Mostly Other People Do the Killing: Red Hot

If you thought the comic avant-garde free-jazz quartet Mostly Other People Do the Killing went off the deep end years ago, it just found a deeper spot. Last year’s bizarre album Slippery Rock found bassist Moppa Elliott’s group using smooth jazz to inform its oddball merrymaking. This time he goes all the way back to 1920s-’30s hot jazz. Not only that, but he expands the group to a septet: In addition to trumpeter Peter Evans, saxophonist John Irabagon and drummer Kevin Shea, we’ve got Ron Stabinsky on piano, David Taylor on bass trombone and Brandon Seabrook on banjo and electronics.

The music on Red Hot, the band’s sixth studio album, is warped-almost literally. Many of these songs, all of which Elliott composed, sound like someone’s stack of Jelly Roll Morton and Louis Armstrong 78s that had been left out in the sun for a few days. On “Zelienople,” for instance, the piano starts and stops, the banjo is plucked maniacally, the drumming is deliberately arrhythmic and the horns solo over one another with little regard for melody and none for harmony. The title track begins with 48 seconds of computer-generated sine wave (is the smoke detector going off?) followed by a few banjo strums and more electronic noises that have no place in traditional jazz. And then, weirdly, the band engages in a very cool tune that interpolates-wait for it-songs by the Red Hot Chili Peppers.

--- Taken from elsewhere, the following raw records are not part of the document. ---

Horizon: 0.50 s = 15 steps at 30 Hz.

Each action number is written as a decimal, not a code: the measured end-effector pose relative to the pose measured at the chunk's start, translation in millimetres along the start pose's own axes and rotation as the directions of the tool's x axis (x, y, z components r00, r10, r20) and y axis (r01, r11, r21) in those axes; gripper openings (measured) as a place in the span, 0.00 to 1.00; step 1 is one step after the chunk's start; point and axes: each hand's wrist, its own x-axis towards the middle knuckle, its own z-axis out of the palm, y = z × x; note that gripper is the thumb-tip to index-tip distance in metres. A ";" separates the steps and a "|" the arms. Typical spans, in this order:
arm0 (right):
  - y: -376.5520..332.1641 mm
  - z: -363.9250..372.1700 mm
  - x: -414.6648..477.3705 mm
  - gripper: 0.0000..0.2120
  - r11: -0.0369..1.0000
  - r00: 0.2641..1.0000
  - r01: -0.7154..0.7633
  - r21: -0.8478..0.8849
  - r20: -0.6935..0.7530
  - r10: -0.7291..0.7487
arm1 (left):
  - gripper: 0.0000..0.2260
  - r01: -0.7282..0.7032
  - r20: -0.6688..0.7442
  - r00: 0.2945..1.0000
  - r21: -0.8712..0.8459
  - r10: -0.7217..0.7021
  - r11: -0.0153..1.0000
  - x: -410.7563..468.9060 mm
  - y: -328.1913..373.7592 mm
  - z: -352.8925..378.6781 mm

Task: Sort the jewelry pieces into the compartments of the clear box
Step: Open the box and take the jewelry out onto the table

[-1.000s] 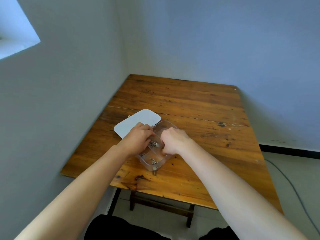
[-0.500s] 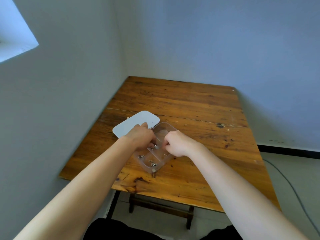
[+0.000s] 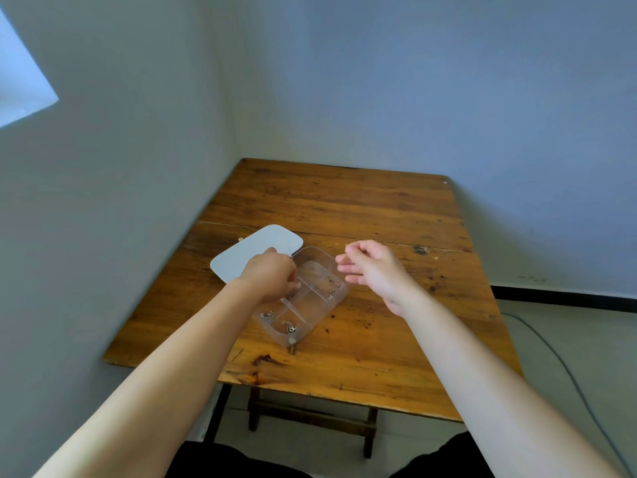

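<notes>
Head view: wooden table (image 3: 344, 208) set in a room corner.
Clear box (image 3: 312, 301): on table, lid (image 3: 248, 251) open behind it.
Jewelry pieces (image 3: 291, 327): lying in several compartments.
Left hand (image 3: 270, 276): fingers curled down inside box; grip unclear.
Right hand (image 3: 374, 265): raised beside box, loosely open.

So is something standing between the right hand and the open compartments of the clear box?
Nothing visible does. The right hand is raised just right of the clear box, the white lid lies open behind it, and the left hand covers only the left side.
</notes>
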 end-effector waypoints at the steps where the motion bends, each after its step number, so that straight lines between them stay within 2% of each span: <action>1: 0.1 -3.1 -0.3 0.07 0.998 1.000 -0.011 0.068 -0.022 0.012 | 0.05 0.022 -0.015 1.000 -0.124 -0.024 0.992 -1.7 -1.8 -2.3; 3: 1.1 -9.5 -1.2 0.07 0.984 0.997 -0.023 0.175 -0.071 0.036 | 0.03 0.050 -0.070 0.994 -0.353 -0.080 0.934 -5.9 -3.6 -8.7; 5: 3.0 -16.5 -2.6 0.07 0.969 0.992 -0.023 0.246 -0.114 0.052 | 0.03 0.044 -0.131 0.981 -0.565 -0.142 0.824 -8.5 -2.5 -14.9; 8: 6.5 -28.8 -7.5 0.09 0.945 0.982 -0.031 0.327 -0.169 0.090 | 0.05 -0.010 -0.122 0.973 -0.871 -0.195 0.492 -9.7 7.9 -23.8; 11: 12.2 -44.8 -13.8 0.09 0.931 0.967 -0.042 0.362 -0.218 0.128 | 0.04 -0.044 -0.085 0.977 -0.978 -0.195 0.203 -5.4 30.4 -32.5; 15: 19.9 -75.1 -24.4 0.08 0.928 0.947 -0.052 0.370 -0.275 0.163 | 0.04 -0.089 -0.084 0.983 -0.996 -0.163 -0.027 6.7 76.4 -37.8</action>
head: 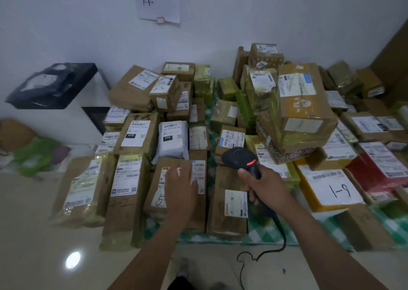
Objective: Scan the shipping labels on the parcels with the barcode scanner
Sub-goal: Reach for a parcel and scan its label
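Head view: barcode scanner (240,157) sits mid-frame, right of centre, above the front row of parcels. Right hand (262,186) is wrapped tight round its handle. Nose points away from the person, toward a labelled brown box (231,138); red light lit on the scanner head. Black cable (280,230) drops from the handle, crosses the cloth edge and loops on the floor.

Left hand (180,188) lies flat, fingers straight, on the shipping label (162,186) of a long brown parcel (174,164) just left of the scanner. It holds nothing.

Edges and room:
- The parcels are packed side by side, most of them touching.
- A narrow strip of green checked cloth (265,230) shows between the two centre columns and along the near edge.
- Tall stack (302,104) rises just behind and right of the scanner, with its top box tilted.
- Yellow parcel (331,190) marked "1-9" sits to the right of the right hand, with a red parcel (371,175) beyond it.
- Pile runs back to the wall and off frame on the right.
- Open ground is on the near-left, on the glossy tile floor (44,245).

Room: white wall (88,25) with a paper sign (159,0). At left stands a white cabinet (66,122) with a black bag (55,86) on top.
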The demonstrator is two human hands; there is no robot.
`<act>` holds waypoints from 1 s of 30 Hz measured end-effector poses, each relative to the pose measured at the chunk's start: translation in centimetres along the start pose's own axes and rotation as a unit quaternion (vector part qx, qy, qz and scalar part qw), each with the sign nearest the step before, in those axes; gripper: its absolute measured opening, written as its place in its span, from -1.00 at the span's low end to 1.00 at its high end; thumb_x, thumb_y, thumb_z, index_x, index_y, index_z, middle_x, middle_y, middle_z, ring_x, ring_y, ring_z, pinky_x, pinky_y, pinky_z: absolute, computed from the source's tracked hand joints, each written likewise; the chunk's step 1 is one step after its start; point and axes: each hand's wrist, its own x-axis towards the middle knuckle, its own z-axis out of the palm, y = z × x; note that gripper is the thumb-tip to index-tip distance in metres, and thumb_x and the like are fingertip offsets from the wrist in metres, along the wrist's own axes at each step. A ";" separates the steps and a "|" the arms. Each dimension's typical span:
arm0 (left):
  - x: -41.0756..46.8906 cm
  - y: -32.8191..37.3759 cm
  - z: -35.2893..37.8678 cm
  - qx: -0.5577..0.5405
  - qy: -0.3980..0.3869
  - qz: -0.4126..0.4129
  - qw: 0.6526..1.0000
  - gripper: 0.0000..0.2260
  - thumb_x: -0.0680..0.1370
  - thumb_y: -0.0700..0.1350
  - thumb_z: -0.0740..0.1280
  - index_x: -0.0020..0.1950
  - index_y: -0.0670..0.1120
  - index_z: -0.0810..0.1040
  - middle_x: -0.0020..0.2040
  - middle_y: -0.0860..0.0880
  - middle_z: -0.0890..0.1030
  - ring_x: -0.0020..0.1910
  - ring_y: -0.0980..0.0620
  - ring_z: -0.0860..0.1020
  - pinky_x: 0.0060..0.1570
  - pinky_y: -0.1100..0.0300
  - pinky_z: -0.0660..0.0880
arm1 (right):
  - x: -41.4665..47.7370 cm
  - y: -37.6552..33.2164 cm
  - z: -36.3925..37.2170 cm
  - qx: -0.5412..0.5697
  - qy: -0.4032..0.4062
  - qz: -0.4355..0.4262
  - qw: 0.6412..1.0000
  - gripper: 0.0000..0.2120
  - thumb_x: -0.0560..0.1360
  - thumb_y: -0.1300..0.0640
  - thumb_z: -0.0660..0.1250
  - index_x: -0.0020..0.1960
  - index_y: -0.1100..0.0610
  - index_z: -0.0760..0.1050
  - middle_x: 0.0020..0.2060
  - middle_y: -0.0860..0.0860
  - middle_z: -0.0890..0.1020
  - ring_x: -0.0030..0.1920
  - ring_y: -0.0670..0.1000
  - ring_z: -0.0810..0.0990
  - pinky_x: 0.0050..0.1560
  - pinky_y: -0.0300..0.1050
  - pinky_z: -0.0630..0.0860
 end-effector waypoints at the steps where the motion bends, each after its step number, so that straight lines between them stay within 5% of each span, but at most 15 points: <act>1: 0.2 -1.0 -0.5 0.033 -0.008 -0.042 0.999 -0.37 0.60 0.10 0.29 0.56 -0.11 0.15 0.53 -0.23 0.19 0.50 -0.19 0.17 0.45 -0.02 0.16 | 0.0 -0.3 0.2 -0.004 -0.008 -0.004 1.000 -0.70 0.54 -0.15 0.33 -0.20 0.07 0.47 -0.48 0.09 0.63 -0.55 0.00 0.54 -0.45 -0.20 0.47; 6: 0.6 -3.8 -2.1 0.046 -0.111 -0.190 0.974 0.02 0.35 0.40 0.40 0.55 -0.10 -0.01 0.44 -0.26 0.24 0.40 -0.26 0.29 0.36 -0.08 0.28 | -0.4 -1.0 1.4 0.009 -0.064 -0.024 0.998 -0.74 0.57 -0.10 0.33 -0.22 0.01 0.44 -0.57 -0.06 0.57 -0.60 -0.08 0.49 -0.51 -0.25 0.46; 10: 0.5 -4.2 -1.9 0.098 -0.176 -0.177 0.963 0.18 0.28 0.48 0.38 0.58 -0.10 -0.19 0.46 -0.28 0.15 0.42 -0.27 0.23 0.39 -0.10 0.23 | -0.3 -1.2 2.8 0.042 -0.093 -0.020 0.995 -0.80 0.57 -0.08 0.33 -0.11 0.04 0.51 -0.35 0.15 0.64 -0.53 0.03 0.53 -0.49 -0.14 0.50; 13: 0.4 -4.1 -2.2 0.087 -0.192 -0.157 0.965 0.16 0.29 0.48 0.38 0.58 -0.04 -0.19 0.46 -0.27 0.13 0.42 -0.28 0.21 0.39 -0.11 0.21 | 0.0 -1.3 4.0 0.073 -0.111 -0.015 0.991 -0.75 0.56 -0.09 0.33 -0.10 0.10 0.52 -0.39 0.13 0.62 -0.48 0.12 0.56 -0.44 -0.06 0.53; 18: 0.2 -2.9 -3.6 -0.009 -0.134 -0.117 0.984 0.06 0.31 0.40 0.41 0.58 0.00 -0.08 0.44 -0.20 0.22 0.40 -0.21 0.27 0.36 -0.07 0.28 | 0.6 -2.3 5.1 0.195 -0.097 -0.003 0.976 -0.77 0.51 -0.09 0.35 -0.01 0.07 0.55 -0.16 0.16 0.70 -0.20 0.14 0.71 -0.21 -0.02 0.65; 22: 0.8 -1.8 -4.8 -0.193 -0.117 -0.140 0.964 0.31 0.01 0.62 0.35 0.58 -0.04 0.07 0.43 -0.08 0.35 0.39 -0.09 0.38 0.29 -0.07 0.47 | 0.9 -2.9 5.8 0.217 -0.071 -0.001 0.973 -0.55 0.34 -0.29 0.35 0.06 -0.01 0.60 -0.04 0.04 0.71 0.03 0.11 0.68 0.07 0.01 0.58; 24: 1.0 -1.8 -5.5 -0.273 -0.094 -0.151 0.946 0.20 0.00 0.57 0.43 0.47 -0.06 0.27 0.36 -0.05 0.47 0.27 -0.04 0.52 0.10 -0.03 0.61 | 1.1 -3.4 5.8 0.206 -0.049 -0.003 0.977 -0.62 0.37 -0.28 0.30 -0.03 -0.03 0.62 -0.05 0.01 0.69 0.04 0.09 0.64 0.09 -0.01 0.51; 27: 0.3 -1.4 -7.8 -0.396 -0.087 -0.159 0.900 -0.44 0.34 0.11 0.57 0.25 0.06 0.45 0.18 0.01 0.59 0.04 0.05 0.63 -0.12 0.12 0.65 | 1.2 -4.2 5.7 0.210 -0.020 0.002 0.977 -0.58 0.31 -0.34 0.27 -0.09 -0.04 0.62 0.01 0.03 0.67 0.10 0.12 0.61 0.24 0.12 0.48; 30: 0.5 -2.5 -9.2 -0.501 -0.154 -0.145 0.840 -0.46 0.51 -0.14 0.47 0.35 0.29 0.35 0.10 0.10 0.66 0.05 0.02 0.66 0.03 0.04 0.60 | 1.2 -4.6 5.7 0.256 -0.018 -0.001 0.967 -0.59 0.33 -0.31 0.28 -0.09 -0.01 0.62 0.02 0.05 0.68 0.12 0.15 0.61 0.28 0.19 0.48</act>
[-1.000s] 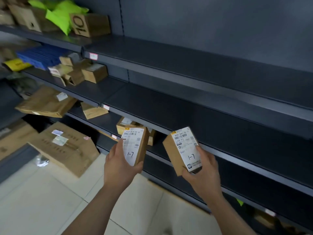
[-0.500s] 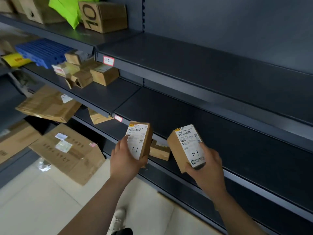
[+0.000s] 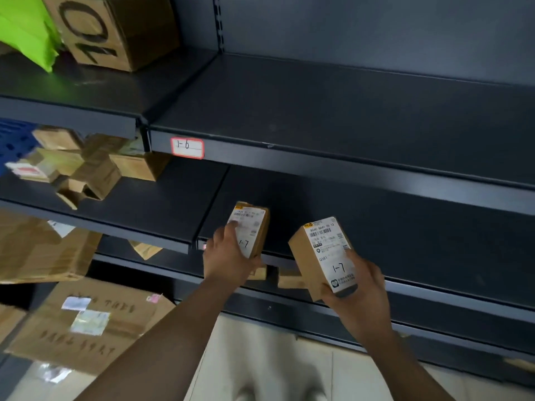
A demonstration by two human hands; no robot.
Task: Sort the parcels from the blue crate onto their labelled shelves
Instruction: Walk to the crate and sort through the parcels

If that’s not enough zaniness for one album, consider “King of Prussia.” The impossible-to-keep-track-of quotations that constitute Stabinsky’s solo range from Scott Joplin’s “The Entertainer” to Joe Jackson’s “Steppin’ Out.” For all the comedy contained within Red Hot, one never gets the sense that MOPDtK is making fun of hot jazz. Rather, they’re having fun with it. You will be too.